DA: Bicyclist must apologize in GJHS gun incident
The Mesa County District Attorney’s Office has deferred prosecution in the case of a 65-year-old man who caused a panic at Grand Junction High School while riding his bicycle past the school with a handgun on his hip.
District Attorney Pete Hautzinger said the man at the center of the case signed a contract last week with prosecutors, agreeing to complete 48 hours of public service and a firearms safety class, in addition to writing a letter of apology to staff and students at Grand Junction High School in connection with happenings on the morning of Aug. 29 that sent the school into a lockdown, while triggering a swift and large response from the Grand Junction Police Department.
No charges were filed in exchange for the man’s signing the contract, said Hautzinger, who declined to identify the man.
He’ll be charged with unlawfully possessing a weapon on school grounds, a low-rung class 6 felony, if he fails to live up to the terms of the deal in one year, Hautzinger said.
The man was cooperative with officers and apologetic, he said.
“I don’t think he had any criminal intent here, but at the same time there needs to be a message that it’s not OK to do this,” Hautzinger said.
An investigation showed the man holds a valid Colorado concealed-weapons permit, while he told officers he was lawfully concealing his .45 caliber handgun, which was holstered on his hip, Hautzinger said. The man told officers he tucked his T-shirt inside his waistband, exposing the weapon, at some point during his ride on Aug. 29, Hautzinger said.
“He said the (gun’s) hammer was poking him in the side,” he said.

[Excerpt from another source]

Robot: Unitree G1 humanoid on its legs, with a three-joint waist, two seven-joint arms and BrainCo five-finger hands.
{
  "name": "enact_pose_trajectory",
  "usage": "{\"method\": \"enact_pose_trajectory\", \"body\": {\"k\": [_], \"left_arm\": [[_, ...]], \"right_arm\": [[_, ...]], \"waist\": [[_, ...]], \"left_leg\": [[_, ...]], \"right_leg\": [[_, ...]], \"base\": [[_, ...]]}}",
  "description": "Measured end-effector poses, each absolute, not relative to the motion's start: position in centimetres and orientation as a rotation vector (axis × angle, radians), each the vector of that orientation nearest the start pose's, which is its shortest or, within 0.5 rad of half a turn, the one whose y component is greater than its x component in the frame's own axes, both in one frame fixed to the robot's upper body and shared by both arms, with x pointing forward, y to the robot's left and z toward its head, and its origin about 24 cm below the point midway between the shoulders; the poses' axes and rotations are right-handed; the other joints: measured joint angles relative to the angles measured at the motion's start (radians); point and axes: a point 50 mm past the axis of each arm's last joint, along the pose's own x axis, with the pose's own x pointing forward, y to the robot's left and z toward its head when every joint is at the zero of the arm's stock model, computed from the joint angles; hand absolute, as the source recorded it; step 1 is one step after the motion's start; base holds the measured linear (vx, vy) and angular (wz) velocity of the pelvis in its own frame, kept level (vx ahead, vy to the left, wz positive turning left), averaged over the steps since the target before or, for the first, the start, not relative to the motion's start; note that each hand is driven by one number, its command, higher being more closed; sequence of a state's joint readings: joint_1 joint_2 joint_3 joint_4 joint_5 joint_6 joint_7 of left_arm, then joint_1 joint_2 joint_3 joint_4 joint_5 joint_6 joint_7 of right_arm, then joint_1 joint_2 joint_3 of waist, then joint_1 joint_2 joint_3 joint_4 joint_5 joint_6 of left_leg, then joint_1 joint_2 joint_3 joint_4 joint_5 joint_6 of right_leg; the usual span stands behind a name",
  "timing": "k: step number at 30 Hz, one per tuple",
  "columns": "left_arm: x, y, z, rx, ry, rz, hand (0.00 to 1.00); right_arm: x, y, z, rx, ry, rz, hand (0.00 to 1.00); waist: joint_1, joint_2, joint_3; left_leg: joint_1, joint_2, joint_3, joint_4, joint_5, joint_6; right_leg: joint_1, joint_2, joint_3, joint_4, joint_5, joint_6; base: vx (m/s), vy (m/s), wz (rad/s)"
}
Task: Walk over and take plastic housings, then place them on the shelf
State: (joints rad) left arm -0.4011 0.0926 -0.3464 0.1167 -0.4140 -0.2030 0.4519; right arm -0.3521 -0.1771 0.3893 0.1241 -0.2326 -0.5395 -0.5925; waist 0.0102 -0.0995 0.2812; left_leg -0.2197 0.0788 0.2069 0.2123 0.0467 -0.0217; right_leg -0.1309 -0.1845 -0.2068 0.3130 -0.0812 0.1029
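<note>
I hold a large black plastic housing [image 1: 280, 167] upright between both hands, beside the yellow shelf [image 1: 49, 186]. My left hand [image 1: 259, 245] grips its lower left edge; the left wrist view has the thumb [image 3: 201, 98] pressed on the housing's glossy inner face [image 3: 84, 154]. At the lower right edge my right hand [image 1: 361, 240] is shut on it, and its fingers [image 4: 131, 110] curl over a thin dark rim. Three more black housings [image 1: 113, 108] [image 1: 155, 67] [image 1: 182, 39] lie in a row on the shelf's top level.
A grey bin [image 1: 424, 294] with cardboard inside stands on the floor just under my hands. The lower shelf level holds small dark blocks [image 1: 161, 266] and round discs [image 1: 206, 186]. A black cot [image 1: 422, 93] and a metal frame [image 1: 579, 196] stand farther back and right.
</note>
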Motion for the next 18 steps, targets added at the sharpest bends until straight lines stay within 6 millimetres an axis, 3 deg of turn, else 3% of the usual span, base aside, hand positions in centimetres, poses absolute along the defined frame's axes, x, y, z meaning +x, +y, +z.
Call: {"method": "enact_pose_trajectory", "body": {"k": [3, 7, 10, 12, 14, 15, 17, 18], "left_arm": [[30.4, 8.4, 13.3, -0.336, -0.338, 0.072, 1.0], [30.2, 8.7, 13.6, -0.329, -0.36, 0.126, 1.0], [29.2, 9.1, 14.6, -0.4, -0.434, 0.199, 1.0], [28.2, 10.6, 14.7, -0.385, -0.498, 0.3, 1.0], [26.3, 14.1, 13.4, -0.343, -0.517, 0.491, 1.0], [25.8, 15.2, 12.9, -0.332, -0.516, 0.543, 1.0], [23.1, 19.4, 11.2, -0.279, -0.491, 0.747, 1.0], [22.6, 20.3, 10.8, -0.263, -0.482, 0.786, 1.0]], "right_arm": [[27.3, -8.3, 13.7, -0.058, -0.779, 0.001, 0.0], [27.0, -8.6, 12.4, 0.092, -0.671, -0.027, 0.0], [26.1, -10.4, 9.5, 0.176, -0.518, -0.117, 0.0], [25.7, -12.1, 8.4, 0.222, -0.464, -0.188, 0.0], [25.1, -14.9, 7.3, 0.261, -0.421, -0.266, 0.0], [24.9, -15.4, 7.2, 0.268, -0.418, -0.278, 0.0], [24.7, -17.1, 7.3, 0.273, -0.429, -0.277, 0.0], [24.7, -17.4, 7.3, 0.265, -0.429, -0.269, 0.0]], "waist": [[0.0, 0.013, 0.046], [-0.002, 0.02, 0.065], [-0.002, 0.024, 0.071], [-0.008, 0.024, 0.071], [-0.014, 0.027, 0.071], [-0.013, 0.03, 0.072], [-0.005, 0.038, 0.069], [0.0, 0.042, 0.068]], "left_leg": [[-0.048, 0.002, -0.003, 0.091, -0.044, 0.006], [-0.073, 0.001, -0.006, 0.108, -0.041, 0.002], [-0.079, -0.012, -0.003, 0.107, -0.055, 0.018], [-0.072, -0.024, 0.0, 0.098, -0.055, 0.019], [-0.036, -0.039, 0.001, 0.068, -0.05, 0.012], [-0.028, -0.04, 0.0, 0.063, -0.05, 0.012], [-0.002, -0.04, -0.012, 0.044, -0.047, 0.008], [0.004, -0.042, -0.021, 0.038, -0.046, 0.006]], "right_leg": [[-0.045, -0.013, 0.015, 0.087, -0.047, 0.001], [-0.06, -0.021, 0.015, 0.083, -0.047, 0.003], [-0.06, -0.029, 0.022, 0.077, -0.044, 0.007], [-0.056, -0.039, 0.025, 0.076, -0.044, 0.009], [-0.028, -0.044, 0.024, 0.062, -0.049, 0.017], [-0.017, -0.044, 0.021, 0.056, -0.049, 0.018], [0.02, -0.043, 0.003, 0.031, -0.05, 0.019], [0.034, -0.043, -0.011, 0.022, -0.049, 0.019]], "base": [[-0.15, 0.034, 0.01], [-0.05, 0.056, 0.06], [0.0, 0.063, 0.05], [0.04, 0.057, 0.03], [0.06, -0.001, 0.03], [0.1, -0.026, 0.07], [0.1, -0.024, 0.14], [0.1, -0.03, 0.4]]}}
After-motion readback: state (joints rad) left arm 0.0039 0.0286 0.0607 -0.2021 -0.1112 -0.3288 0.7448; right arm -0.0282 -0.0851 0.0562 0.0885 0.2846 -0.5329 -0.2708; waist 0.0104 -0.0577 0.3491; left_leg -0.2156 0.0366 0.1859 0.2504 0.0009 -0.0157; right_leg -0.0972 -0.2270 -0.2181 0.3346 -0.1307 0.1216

The handgun was exposed as he was riding on the sidewalk parallel to the school along Fifth Street, passing a group of students who appeared to him to be doing gymnastics in the grass. Several were scared and alerted staff, who called 911.
Hautzinger said the man told officers he was “surprised” to see students on the property at that hour. Police were called at 8:39 a.m.
The man was detained by officers at Fifth Street and Orchard Avenue, questioned and released. The school was placed on a lockdown for approximately 45 minutes before resuming normal operations. Hautzinger said the man lives in the area and told officers he was biking home after visiting a rental business at 12th Street and Gunnison Avenue. He has no criminal history, the DA said.
“I’m entirely confident this was the right way to go,” Hautzinger said of the deal.
The contract for deferred prosecution was signed Sept. 26, he said.
District 51 spokeswoman Christy McGee said the high school had not received a written apology as of Wednesday.